Below are the records; copy exactly the stretch from the line containing "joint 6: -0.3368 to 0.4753" through the line containing "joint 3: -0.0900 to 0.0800", both ends included, and nothing else.

LISTED ENTRIES section start

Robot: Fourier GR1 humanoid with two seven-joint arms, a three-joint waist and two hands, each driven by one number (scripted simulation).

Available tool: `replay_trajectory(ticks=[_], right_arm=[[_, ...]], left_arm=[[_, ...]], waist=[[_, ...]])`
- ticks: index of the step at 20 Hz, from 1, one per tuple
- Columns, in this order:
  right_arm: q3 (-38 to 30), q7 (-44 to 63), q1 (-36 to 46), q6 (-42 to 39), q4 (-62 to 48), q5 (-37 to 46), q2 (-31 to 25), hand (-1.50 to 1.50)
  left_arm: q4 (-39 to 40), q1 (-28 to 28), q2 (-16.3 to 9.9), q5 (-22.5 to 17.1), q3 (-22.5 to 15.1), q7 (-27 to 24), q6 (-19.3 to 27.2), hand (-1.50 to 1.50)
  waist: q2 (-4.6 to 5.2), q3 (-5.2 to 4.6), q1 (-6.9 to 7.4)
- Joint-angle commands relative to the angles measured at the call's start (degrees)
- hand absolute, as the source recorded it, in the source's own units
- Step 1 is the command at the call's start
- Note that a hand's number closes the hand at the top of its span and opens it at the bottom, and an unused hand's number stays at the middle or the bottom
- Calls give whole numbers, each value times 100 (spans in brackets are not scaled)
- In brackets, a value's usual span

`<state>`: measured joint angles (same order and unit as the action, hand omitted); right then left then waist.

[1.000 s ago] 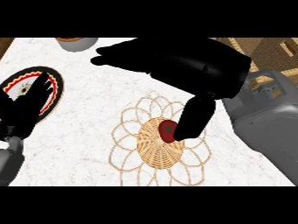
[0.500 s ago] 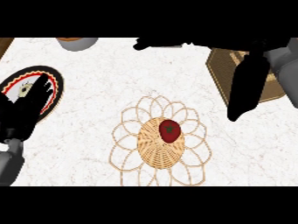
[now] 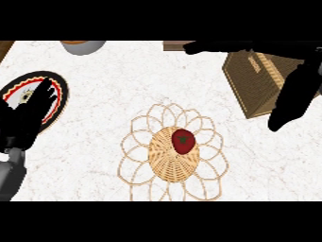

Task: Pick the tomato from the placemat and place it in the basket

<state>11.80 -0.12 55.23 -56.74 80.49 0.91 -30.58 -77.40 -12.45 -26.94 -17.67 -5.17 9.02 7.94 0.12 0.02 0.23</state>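
Resting in the woven middle of the wire-petal basket (image 3: 172, 152), near the table's (image 3: 122, 90) front edge, the tomato (image 3: 183, 141) lies free. The right hand (image 3: 297, 94) hangs over the right edge, fingers straight, holding nothing. The left hand (image 3: 20, 118) rests open over the round placemat (image 3: 60, 90) at the left edge.
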Motion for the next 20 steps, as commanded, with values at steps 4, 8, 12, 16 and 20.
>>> replay_trajectory(ticks=[4, 8, 12, 16, 20], right_arm=[[99, -1687, -910, 433, -150, 1250, -16, -150], [587, -1569, -922, 1434, -540, 1820, 949, -150], [873, -2263, -1470, 2103, -765, 2363, 1217, -150], [627, -2080, -1632, 1842, -851, 2105, 1558, -150], [930, -2527, -1546, 2498, -1655, 2952, 1862, -150]], left_arm=[[-119, -258, 125, 182, 11, 381, 32, 0], [197, -266, 48, -29, 306, 141, -372, 0], [201, -295, 279, 217, 250, 66, -166, 0], [295, -103, 261, 293, 378, -44, -399, 0], [-550, 270, 316, 434, 345, 373, -154, 0]], waist=[[17, 6, 38], [27, -1, 71], [18, 0, 42], [-3, -3, -3], [-5, 0, 53]])
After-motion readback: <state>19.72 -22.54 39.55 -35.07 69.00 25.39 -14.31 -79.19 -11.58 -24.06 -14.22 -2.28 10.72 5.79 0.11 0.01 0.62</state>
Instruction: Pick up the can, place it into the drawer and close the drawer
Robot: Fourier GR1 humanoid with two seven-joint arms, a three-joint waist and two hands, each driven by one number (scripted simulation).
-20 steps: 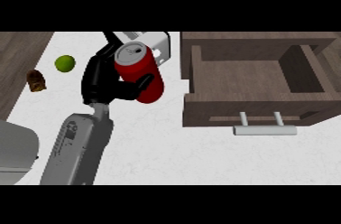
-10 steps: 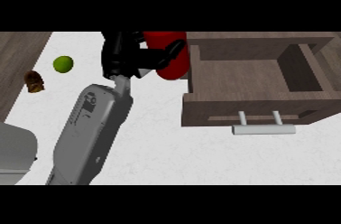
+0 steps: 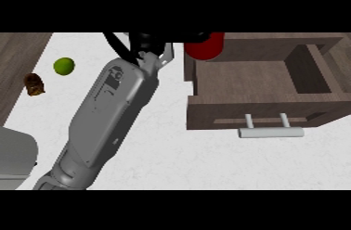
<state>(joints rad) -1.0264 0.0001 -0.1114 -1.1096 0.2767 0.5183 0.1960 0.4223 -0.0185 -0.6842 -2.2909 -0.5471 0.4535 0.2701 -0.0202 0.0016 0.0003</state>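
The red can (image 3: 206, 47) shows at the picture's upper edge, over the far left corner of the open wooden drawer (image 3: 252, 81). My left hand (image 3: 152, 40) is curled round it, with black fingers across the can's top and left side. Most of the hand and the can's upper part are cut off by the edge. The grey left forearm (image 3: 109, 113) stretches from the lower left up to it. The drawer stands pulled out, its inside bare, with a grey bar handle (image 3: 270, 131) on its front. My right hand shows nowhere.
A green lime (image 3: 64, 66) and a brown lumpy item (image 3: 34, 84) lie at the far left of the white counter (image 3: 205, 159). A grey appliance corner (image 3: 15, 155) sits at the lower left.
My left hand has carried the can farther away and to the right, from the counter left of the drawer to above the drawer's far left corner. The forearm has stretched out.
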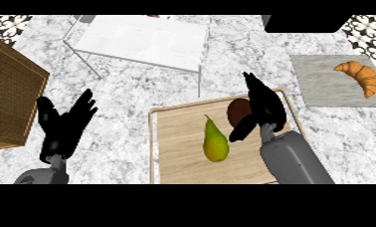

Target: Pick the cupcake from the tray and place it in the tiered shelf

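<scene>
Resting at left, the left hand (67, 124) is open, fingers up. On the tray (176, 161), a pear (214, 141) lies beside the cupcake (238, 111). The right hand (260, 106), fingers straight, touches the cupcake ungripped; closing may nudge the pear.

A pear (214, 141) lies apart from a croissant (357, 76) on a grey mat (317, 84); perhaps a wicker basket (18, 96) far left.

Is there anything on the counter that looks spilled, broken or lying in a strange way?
Nothing looks spilled or broken. The pear lies on its side on the tray, and the cupcake sits beside it, partly hidden by the right hand. A croissant rests on a grey mat. The left hand rests open.
</scene>
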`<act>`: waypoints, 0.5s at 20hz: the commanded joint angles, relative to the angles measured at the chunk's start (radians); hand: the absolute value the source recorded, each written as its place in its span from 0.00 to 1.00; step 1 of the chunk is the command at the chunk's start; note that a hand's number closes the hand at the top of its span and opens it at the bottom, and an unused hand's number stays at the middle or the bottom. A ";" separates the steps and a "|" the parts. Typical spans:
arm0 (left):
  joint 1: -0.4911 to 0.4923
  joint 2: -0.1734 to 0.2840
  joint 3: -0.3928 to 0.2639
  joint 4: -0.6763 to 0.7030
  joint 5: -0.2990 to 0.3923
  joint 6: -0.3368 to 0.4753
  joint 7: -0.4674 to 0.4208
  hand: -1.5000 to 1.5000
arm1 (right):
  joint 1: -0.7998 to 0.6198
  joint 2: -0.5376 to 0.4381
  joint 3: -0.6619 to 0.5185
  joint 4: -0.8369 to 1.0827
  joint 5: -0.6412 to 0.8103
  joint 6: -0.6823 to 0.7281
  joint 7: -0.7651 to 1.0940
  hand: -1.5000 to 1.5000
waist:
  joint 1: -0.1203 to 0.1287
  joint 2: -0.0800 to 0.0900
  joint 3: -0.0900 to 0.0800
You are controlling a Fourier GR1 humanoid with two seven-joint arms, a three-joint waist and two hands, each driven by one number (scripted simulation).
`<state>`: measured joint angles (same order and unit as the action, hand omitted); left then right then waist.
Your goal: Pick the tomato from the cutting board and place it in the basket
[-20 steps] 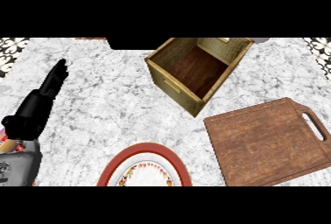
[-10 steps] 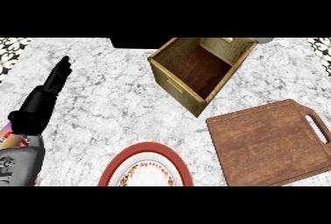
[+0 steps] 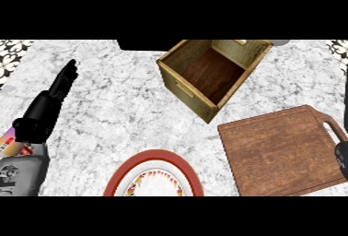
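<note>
At the left side of the head view, the left robot hand (image 3: pixel 42 113) lies over the desk (image 3: pixel 115 106) with its fingers straight and extended away from the robot. It has hold of nothing and appears to be resting clear of the work. A small coloured item (image 3: pixel 12 146) shows just behind its wrist; its nature cannot be determined.

Well to the right of that hand and further from the robot stands the basket (image 3: pixel 187 87), a wooden box tilted in the view with its mouth open upward, so it is ready to receive a load. Nearer the robot and further right lies the cutting board (image 3: pixel 282 150), its handle end toward the right edge. A red-rimmed plate (image 3: pixel 129 166) sits between the left robot hand and the board.

The tomato is not visible: the board's exposed surface is bare and none shows inside the basket. A dark form at the board's handle end is judged to be the right robot hand (image 3: pixel 342 159). Its opening and contents cannot be told, nor whether it has the tomato.
</note>
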<state>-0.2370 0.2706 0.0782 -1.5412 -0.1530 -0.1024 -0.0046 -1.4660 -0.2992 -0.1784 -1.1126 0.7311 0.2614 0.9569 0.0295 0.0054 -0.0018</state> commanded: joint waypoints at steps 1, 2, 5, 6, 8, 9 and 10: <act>-0.037 0.008 0.023 0.038 0.015 -0.010 -0.005 0.50 | -0.093 0.036 -0.010 0.168 -0.002 0.005 0.055 1.00 | -0.006 0.001 0.000; -0.009 -0.003 0.011 0.050 -0.004 0.002 -0.027 0.50 | -0.100 0.023 -0.037 0.199 -0.023 0.010 0.038 1.00 | -0.007 0.001 0.000; 0.002 0.028 0.042 0.048 0.026 -0.032 -0.033 0.50 | -0.140 0.004 -0.054 0.272 -0.031 0.048 0.065 1.00 | -0.008 -0.001 0.000; 0.026 -0.026 -0.009 0.036 -0.032 0.026 -0.049 0.50 | -0.124 0.061 -0.010 0.276 0.007 0.009 0.094 1.00 | -0.010 -0.002 0.000; 0.042 0.016 0.025 -0.009 0.021 -0.028 -0.027 0.50 | -0.112 0.039 0.040 0.329 0.048 0.083 0.091 1.00 | -0.002 -0.004 0.000; -0.021 0.035 0.054 0.026 0.033 -0.029 0.000 0.50 | -0.109 -0.003 0.042 0.335 0.042 0.134 0.060 1.00 | -0.018 -0.003 0.000; 0.012 0.000 0.008 -0.003 0.002 -0.011 -0.001 0.50 | -0.110 0.021 0.070 0.364 0.067 0.131 0.071 1.00 | -0.011 -0.003 0.000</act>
<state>-0.2286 0.2800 0.0993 -1.5282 -0.1440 -0.1149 -0.0192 -1.5633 -0.2776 -0.1593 -0.8248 0.7596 0.3001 0.9665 0.0214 0.0032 -0.0017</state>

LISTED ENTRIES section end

**SOLUTION:**
  joint 6: -0.3368 to 0.4753
  joint 7: -0.4674 to 0.4208
  hand: -1.5000 to 1.5000
arm1 (right):
  joint 1: -0.7998 to 0.6198
  joint 2: -0.5376 to 0.4381
  joint 3: -0.6619 to 0.5185
  joint 4: -0.8369 to 1.0827
  joint 5: -0.6412 to 0.8103
  joint 6: -0.6823 to 0.7281
  joint 7: -0.7651 to 1.0940
  hand: -1.5000 to 1.5000
waist:
  joint 1: -0.1203 to 0.1287
  joint 2: -0.0800 to 0.0900
  joint 3: -0.0900 to 0.0800

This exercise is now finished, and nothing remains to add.